Ele comentou que trabalhar sem receber tem causado inúmeros prejuízos. “Imagina o psicológico do motorista. Os motoristas precisam de um psicológico forte para poder dirigir, carregar os passageiros, cuidar a catraca, do ônibus, do trânsito, tudo. Agora você imagina onde vai o psicológico com as contas pendentes, com as cobranças e ainda ter que ter sangue frio e trabalhar com precisão. Eu segurei até onde deu. Até mais. Se eu tivesse outra perspectiva antes, eu já teria saído bem antes. A gente espera alguma coisa concreta, que seja por parte da empresa, da Justiça, da Prefeitura, tanto faz, o que a gente quer é receber para trabalhar em paz”, comentou ao G1.

Funcionário da Prudente Urbano decidiu pela rescisão indireta para se desligar da empresa — Foto: Heloise Hamada/G1

Funcionário da Prudente Urbano decidiu pela rescisão indireta para se desligar da empresa — Foto: Heloise Hamada/G1

O secretário de mobilidade urbana de Presidente Prudente, Luiz Edson de Souza, afirmou ao G1 que, “ao que tudo indica, mais uma vez, a empresa descumpriu, num primeiro momento, o estabelecido em contrato”, e depois a determinação da Justiça do Trabalho.

“Só estamos tomando conhecimento da paralisação pelas redes sociais e mídia, e, nada de oficial havia no sido informado até ao término do expediente de ontem. Por outro lado trata-se uma paralisação ilegal, pois, como é de conhecimento, por se tratar de um serviço essencial, não pode ocorrer a paralisação em 100% do serviço. Também há determinação do MP para que a empresa pague o devido aos seus funcionários até o dia 5 [quinto dia útil], o que também não foi feito. Diante das circunstâncias, haverá uma reunião convocada em caráter de urgência, pelo nosso prefeito Ed Thomas [PSB], e as medidas para continuidade do serviço serão tomadas”, explicou.

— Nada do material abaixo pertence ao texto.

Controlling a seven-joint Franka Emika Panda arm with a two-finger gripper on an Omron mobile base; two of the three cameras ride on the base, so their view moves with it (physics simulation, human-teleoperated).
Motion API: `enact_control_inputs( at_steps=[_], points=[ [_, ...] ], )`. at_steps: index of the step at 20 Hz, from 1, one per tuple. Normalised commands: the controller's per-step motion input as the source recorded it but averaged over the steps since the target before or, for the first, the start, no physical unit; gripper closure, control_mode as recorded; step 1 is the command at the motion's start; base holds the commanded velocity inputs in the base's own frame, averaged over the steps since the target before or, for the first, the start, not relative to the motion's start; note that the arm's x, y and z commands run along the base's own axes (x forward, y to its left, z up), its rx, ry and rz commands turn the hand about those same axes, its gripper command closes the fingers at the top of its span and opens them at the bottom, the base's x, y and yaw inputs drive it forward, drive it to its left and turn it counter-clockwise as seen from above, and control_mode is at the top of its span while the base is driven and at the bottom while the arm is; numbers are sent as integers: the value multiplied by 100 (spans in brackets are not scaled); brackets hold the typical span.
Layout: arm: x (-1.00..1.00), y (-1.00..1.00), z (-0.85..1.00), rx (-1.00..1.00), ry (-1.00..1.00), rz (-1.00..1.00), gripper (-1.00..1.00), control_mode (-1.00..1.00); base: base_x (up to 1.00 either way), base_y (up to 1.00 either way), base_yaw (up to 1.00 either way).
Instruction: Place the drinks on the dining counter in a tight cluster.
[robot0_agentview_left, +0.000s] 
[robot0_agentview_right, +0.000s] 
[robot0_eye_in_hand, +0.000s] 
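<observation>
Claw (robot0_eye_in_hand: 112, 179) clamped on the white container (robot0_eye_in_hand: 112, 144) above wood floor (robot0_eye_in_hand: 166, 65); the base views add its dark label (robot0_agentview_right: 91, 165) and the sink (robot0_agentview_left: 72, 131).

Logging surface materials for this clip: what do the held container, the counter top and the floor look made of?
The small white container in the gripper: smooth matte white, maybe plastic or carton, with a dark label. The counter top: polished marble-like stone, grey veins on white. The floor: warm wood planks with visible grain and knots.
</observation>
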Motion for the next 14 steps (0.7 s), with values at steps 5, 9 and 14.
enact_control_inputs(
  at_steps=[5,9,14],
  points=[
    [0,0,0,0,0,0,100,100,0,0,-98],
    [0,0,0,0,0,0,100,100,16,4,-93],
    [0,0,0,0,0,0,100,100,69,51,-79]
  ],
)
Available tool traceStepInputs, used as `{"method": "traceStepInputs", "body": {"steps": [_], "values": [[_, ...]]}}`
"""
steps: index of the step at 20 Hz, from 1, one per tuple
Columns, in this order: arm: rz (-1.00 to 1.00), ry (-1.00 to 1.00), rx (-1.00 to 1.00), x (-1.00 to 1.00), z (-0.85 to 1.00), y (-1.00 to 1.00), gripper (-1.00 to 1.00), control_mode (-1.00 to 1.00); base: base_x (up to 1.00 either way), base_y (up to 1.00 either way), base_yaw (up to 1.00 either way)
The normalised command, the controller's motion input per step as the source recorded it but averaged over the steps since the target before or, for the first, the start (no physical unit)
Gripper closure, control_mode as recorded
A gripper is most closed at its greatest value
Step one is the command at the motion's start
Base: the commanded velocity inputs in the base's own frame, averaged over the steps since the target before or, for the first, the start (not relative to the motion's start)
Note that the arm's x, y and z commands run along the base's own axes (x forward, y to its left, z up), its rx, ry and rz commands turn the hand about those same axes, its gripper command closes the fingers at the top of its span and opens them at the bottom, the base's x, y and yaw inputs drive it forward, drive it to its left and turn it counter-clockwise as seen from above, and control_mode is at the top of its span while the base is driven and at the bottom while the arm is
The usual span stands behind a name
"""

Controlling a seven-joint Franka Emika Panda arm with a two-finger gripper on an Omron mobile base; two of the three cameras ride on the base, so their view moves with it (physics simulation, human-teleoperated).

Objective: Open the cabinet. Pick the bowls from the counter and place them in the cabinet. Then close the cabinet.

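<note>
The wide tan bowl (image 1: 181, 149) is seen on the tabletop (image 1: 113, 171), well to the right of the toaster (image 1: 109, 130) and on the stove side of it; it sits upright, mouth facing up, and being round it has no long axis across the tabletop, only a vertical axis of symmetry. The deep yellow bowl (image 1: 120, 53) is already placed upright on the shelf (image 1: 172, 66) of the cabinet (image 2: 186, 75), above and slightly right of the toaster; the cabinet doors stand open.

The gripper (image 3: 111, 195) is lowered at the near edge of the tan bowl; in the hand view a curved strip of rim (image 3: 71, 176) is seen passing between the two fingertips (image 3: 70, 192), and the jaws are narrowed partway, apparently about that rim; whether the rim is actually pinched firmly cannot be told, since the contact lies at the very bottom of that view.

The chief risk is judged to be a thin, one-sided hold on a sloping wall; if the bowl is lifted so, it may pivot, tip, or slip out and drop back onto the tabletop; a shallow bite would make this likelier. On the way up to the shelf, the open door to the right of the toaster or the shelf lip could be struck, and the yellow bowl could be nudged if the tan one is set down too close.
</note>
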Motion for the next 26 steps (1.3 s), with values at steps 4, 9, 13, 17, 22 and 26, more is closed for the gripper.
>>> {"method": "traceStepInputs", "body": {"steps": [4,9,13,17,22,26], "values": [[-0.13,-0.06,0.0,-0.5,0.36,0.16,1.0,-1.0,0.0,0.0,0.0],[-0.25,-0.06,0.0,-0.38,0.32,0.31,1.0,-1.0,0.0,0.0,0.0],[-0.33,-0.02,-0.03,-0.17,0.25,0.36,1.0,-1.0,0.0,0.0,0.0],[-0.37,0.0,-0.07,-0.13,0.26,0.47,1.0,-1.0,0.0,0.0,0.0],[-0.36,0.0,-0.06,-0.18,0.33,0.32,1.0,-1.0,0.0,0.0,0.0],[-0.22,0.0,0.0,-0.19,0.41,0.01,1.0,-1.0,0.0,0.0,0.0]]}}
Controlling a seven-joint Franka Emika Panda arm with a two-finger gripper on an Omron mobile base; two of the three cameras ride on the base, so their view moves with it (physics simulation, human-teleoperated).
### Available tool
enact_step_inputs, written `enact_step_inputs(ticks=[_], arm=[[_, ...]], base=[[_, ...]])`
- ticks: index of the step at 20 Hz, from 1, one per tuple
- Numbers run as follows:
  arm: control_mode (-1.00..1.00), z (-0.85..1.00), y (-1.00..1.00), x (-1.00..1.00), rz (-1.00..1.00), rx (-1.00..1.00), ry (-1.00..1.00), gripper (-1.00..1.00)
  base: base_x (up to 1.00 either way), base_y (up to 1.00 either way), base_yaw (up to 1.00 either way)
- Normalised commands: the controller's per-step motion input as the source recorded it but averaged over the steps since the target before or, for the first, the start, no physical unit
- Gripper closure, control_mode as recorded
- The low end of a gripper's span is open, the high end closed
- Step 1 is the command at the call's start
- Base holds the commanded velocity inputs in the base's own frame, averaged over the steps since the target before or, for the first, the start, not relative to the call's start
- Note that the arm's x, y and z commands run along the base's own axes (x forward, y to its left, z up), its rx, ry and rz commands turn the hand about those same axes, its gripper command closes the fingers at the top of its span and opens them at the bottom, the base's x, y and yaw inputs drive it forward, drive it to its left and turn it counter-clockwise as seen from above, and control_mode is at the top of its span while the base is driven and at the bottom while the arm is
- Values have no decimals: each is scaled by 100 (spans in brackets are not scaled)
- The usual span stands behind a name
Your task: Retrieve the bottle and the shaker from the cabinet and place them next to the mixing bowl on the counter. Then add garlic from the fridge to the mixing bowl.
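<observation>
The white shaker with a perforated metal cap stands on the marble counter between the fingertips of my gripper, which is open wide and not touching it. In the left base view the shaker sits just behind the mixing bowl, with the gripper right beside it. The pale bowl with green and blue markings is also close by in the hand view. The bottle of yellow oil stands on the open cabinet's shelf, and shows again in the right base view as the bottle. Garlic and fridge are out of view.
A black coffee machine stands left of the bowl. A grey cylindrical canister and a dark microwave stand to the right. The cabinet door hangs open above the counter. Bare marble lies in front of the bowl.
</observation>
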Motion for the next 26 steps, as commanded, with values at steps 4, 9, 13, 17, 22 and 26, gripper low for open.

Ao G1, a Prudente Urbano enviou a seguinte nota:

“Por inúmeras vezes esta concessionária se antecipou aos problemas, agravados pela pandemia, oriundos do desequilíbrio contratual e buscou informar o Poder Concedente. Porém, nos resta lamentar, por mais uma vez, os transtornos causados à população e aos nossos trabalhadores com o descaso que o transporte público municipal vem sendo tratado pelo Poder Público”.

No início da tarde, a Prefeitura de Presidente Prudente emitiu esta nota:

“A Prefeitura de Presidente Prudente informa que foi novamente surpreendida por uma paralisação ilegal do transporte, uma vez que não houve comunicação prévia nem respeitou-se o mínimo de veículos em circulação. Uma reunião de emergência foi convocada pelo prefeito Ed Thomas para a manhã desta desta quinta-feira, onde estão sendo definidas novas medidas contra a concessionária de transporte coletivo, diante do flagrante desrespeito às normas contratuais, aos funcionários e aos usuários do serviço, as quais devem ser divulgadas na tarde de hoje”.

 Greve do transporte coletivo urbano de Presidente Prudente completou 37 dias — Foto: Emerson Sanchez/TV Fronteira

Greve do transporte coletivo urbano de Presidente Prudente completou 37 dias — Foto: Emerson Sanchez/TV Fronteira

A paralisação do serviço tem impactado a vida de quem faz o serviço e de quem depende dos ônibus. No dia 15, quando a greve completou um mês, o G1 conversou com um funcionário, passageiros e uma pesquisadora, que falaram sobre os desdobramentos desse mês inteiro de paralisação. Não há perspectiva de quando o serviço voltará ao normal.

É a quarta greve no ano, motivada pelos atrasos nos pagamentos de salários dos funcionários, e a mais longa desde que a Prudente Urbano assumiu o serviço no município. A concessão para exploração dos serviços, conforme o contrato, é válida por 10 anos, podendo ser prorrogada por mais uma década, “a critério do poder concedente”.